**ACTIVITY**
Give the records once more, exactly as they stand.

Stored entries:
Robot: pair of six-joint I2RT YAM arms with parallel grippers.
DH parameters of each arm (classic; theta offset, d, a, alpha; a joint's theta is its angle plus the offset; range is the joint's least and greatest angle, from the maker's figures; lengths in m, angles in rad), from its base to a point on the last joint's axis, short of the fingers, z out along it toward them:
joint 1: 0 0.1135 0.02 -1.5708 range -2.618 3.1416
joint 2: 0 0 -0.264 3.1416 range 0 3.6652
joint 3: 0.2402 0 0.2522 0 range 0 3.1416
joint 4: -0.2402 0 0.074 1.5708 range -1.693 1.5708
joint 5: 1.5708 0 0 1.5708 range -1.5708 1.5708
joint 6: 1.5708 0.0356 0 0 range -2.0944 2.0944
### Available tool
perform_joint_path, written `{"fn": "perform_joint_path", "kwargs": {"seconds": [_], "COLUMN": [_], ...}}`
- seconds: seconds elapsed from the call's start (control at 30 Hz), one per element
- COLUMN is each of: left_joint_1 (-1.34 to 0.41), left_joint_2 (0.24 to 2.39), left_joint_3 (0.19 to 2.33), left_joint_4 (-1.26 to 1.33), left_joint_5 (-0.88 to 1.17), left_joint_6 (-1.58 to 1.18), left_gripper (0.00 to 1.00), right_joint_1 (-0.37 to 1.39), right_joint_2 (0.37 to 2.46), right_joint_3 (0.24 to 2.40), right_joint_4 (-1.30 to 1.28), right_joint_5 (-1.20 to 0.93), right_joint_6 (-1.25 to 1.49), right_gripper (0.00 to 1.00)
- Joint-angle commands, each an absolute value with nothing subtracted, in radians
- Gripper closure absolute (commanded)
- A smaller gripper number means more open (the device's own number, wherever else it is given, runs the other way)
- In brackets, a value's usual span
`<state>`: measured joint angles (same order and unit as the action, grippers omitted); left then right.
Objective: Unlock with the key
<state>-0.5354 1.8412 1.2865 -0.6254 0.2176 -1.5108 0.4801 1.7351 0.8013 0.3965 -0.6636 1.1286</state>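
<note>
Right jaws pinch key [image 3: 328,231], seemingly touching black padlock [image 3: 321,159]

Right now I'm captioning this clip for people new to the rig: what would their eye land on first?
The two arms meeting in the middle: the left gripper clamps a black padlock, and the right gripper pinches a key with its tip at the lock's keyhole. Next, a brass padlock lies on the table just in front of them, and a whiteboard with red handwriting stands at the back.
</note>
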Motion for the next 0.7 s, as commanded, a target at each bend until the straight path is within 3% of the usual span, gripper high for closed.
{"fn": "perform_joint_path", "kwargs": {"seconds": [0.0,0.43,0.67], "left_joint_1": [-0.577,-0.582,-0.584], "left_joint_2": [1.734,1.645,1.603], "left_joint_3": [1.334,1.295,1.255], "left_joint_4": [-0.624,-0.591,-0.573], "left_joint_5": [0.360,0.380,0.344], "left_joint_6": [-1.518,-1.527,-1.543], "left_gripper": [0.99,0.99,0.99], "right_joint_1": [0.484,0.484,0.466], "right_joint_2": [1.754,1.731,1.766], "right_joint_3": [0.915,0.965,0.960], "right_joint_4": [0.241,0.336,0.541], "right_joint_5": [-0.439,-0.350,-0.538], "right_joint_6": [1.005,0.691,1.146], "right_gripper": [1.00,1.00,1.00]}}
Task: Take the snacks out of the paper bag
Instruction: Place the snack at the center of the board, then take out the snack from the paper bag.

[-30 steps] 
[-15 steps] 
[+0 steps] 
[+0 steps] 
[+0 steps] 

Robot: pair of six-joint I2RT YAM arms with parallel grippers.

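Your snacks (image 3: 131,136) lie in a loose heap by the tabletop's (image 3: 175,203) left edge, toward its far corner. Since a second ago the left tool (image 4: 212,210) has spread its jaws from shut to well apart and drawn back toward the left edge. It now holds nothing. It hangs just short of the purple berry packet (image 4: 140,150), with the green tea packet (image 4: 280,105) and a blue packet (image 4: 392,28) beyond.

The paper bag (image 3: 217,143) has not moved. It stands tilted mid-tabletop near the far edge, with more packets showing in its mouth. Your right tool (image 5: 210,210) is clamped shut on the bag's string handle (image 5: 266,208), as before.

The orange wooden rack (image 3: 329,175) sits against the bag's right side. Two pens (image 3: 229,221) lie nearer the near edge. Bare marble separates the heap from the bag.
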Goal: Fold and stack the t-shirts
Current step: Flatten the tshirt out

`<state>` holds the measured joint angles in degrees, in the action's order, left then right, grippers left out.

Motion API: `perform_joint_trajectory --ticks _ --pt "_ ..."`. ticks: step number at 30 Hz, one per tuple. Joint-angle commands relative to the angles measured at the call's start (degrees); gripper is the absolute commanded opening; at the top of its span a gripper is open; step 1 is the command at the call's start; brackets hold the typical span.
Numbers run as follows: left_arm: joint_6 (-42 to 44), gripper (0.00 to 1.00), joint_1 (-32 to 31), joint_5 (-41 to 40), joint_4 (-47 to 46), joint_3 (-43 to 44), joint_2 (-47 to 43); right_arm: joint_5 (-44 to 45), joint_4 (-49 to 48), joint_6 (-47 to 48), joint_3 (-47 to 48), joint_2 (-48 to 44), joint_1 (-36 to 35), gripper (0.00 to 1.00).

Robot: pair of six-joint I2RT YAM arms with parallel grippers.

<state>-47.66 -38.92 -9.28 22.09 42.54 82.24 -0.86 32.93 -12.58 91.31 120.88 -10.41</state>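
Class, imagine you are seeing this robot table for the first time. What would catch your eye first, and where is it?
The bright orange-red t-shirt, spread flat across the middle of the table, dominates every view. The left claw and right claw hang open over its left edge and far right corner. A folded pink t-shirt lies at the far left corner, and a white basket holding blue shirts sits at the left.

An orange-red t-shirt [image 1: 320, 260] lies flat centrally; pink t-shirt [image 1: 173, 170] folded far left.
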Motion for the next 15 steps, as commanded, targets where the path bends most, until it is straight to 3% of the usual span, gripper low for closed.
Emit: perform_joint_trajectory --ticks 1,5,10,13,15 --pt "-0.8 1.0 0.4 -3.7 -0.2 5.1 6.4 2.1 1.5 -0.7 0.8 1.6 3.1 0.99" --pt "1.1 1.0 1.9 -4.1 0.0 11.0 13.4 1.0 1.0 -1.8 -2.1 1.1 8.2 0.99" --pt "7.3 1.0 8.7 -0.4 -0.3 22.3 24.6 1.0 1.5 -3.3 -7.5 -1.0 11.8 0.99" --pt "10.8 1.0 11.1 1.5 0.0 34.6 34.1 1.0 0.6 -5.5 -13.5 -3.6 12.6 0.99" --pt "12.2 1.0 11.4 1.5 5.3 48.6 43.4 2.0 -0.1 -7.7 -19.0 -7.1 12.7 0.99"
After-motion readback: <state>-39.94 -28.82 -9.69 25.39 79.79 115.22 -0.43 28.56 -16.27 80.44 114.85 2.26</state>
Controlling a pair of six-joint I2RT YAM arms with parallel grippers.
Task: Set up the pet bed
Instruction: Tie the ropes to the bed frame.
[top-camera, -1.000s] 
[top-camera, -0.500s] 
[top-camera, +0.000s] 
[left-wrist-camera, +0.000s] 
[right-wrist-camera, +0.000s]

**ANSWER SECTION**
Robot: pair of six-joint I2RT YAM arms with parallel grippers.
DH parameters of each arm (classic; theta offset, d, a, alpha; a joint's theta is its angle plus the offset; range is the joint's least and greatest angle, from the maker's figures; lengths in m, angles in rad), from its base to a point on the last joint's axis, short of the fingers, z out along it toward them:
joint 1: 0 0.1135 0.02 -1.5708 range -2.618 3.1416
joint 2: 0 0 -0.264 3.1416 range 0 3.6652
joint 3: 0.2402 0 0.2522 0 range 0 3.1416
joint 4: -0.2402 0 0.074 1.5708 range -1.693 1.5708
joint 5: 1.5708 0 0 1.5708 range -1.5708 1.5708
joint 6: 1.5708 0.0356 0 0 range -2.0944 2.0944
### Available tool
perform_joint_path, written `{"fn": "perform_joint_path", "kwargs": {"seconds": [_], "COLUMN": [_], ...}}`
- seconds: seconds elapsed from the call's start (control at 30 Hz), one per element
- COLUMN is each of: left_joint_1 (-1.34 to 0.41), left_joint_2 (0.24 to 2.39), left_joint_3 (0.19 to 2.33), left_joint_4 (-1.26 to 1.33), left_joint_5 (-0.88 to 1.17), left_joint_6 (-1.58 to 1.18), left_gripper (0.00 to 1.00), right_joint_1 (-0.37 to 1.39), right_joint_2 (0.37 to 2.46), right_joint_3 (0.24 to 2.40), right_joint_4 (-1.30 to 1.28), right_joint_5 (-1.20 to 0.93), right_joint_6 (-1.25 to 1.49), right_gripper (0.00 to 1.00)
- Joint-angle commands, each an absolute value with nothing subtracted, in radians
- Gripper closure absolute (commanded)
- A smaller gripper number means more open (the device's own number, wherever else it is given, runs the other way)
- In brackets, a value's usual span
`<state>`: measured joint angles (same order and unit as the action, grippers omitted); left then right.
Objective: Unlock with the key
<state>-0.5354 1.8412 1.2865 -0.6254 0.2176 -1.5108 0.4801 1.7351 0.8013 0.3965 -0.6636 1.1286</state>
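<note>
Right jaws pinch key [image 3: 328,231], seemingly touching black padlock [image 3: 321,159]

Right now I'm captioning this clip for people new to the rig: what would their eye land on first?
The two arms meeting in the middle: the left gripper clamps a black padlock, and the right gripper pinches a key with its tip at the lock's keyhole. Next, a brass padlock lies on the table just in front of them, and a whiteboard with red handwriting stands at the back.
</note>
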Motion for the next 0.7 s, as commanded, a target at each bend until the straight path is within 3% of the usual span, gripper high for closed.
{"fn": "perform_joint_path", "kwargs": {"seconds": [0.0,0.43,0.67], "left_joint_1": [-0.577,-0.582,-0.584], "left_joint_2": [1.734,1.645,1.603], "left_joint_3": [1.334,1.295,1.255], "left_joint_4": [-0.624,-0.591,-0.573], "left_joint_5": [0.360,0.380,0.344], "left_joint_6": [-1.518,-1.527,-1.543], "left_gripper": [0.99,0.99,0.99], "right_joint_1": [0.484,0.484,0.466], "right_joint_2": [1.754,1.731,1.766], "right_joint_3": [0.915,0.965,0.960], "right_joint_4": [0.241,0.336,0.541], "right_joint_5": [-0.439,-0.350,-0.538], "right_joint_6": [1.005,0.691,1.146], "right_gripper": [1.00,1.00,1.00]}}
Task: Take the snacks out of the paper bag
Instruction: Place the snack at the center of the board, then take out the snack from the paper bag.

[-30 steps] 
[-15 steps] 
[+0 steps] 
[+0 steps] 
[+0 steps] 

Robot: pair of six-joint I2RT YAM arms with parallel grippers.

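Your snacks (image 3: 131,136) lie in a loose heap by the tabletop's (image 3: 175,203) left edge, toward its far corner. Since a second ago the left tool (image 4: 212,210) has spread its jaws from shut to well apart and drawn back toward the left edge. It now holds nothing. It hangs just short of the purple berry packet (image 4: 140,150), with the green tea packet (image 4: 280,105) and a blue packet (image 4: 392,28) beyond.

The paper bag (image 3: 217,143) has not moved. It stands tilted mid-tabletop near the far edge, with more packets showing in its mouth. Your right tool (image 5: 210,210) is clamped shut on the bag's string handle (image 5: 266,208), as before.

The orange wooden rack (image 3: 329,175) sits against the bag's right side. Two pens (image 3: 229,221) lie nearer the near edge. Bare marble separates the heap from the bag.
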Goal: Fold and stack the t-shirts
Current step: Flatten the tshirt out

`<state>` holds the measured joint angles in degrees, in the action's order, left then right, grippers left out.

Motion API: `perform_joint_trajectory --ticks _ --pt "_ ..."`. ticks: step number at 30 Hz, one per tuple. Joint-angle commands relative to the angles measured at the call's start (degrees); gripper is the absolute commanded opening; at the top of its span a gripper is open; step 1 is the command at the call's start; brackets hold the typical span.
Numbers run as follows: left_arm: joint_6 (-42 to 44), gripper (0.00 to 1.00), joint_1 (-32 to 31), joint_5 (-41 to 40), joint_4 (-47 to 46), joint_3 (-43 to 44), joint_2 (-47 to 43); right_arm: joint_5 (-44 to 45), joint_4 (-49 to 48), joint_6 (-47 to 48), joint_3 (-47 to 48), joint_2 (-48 to 44), joint_1 (-36 to 35), gripper (0.00 to 1.00).

Robot: pair of six-joint I2RT YAM arms with parallel grippers.

<state>-47.66 -38.92 -9.28 22.09 42.54 82.24 -0.86 32.93 -12.58 91.31 120.88 -10.41</state>
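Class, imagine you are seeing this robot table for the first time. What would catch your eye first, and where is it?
The bright orange-red t-shirt, spread flat across the middle of the table, dominates every view. The left claw and right claw hang open over its left edge and far right corner. A folded pink t-shirt lies at the far left corner, and a white basket holding blue shirts sits at the left.

An orange-red t-shirt [image 1: 320, 260] lies flat centrally; pink t-shirt [image 1: 173, 170] folded far left.
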Motion for the next 15 steps, as commanded, targets where the path bends most, until it is straight to 3% of the usual span, gripper low for closed.
Emit: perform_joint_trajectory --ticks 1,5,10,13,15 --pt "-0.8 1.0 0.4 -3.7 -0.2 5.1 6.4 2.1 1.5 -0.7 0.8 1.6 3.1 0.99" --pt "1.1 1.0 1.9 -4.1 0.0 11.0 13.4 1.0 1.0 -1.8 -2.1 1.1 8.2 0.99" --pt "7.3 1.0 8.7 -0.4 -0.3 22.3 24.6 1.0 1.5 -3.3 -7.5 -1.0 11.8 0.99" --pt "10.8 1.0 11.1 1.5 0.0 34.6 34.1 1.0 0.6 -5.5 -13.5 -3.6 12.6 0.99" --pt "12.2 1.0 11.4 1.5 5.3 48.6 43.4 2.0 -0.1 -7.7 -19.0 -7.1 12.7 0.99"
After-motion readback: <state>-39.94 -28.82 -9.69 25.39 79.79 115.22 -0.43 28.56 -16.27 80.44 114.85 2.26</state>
Controlling a pair of six-joint I2RT YAM arms with parallel grippers.
Task: Set up the pet bed
Instruction: Tie the ropes to the bed frame.
[top-camera, -1.000s] 
[top-camera, -0.500s] 
[top-camera, +0.000s] 
[left-wrist-camera, +0.000s] 
[right-wrist-camera, +0.000s]

The required output has been given in full.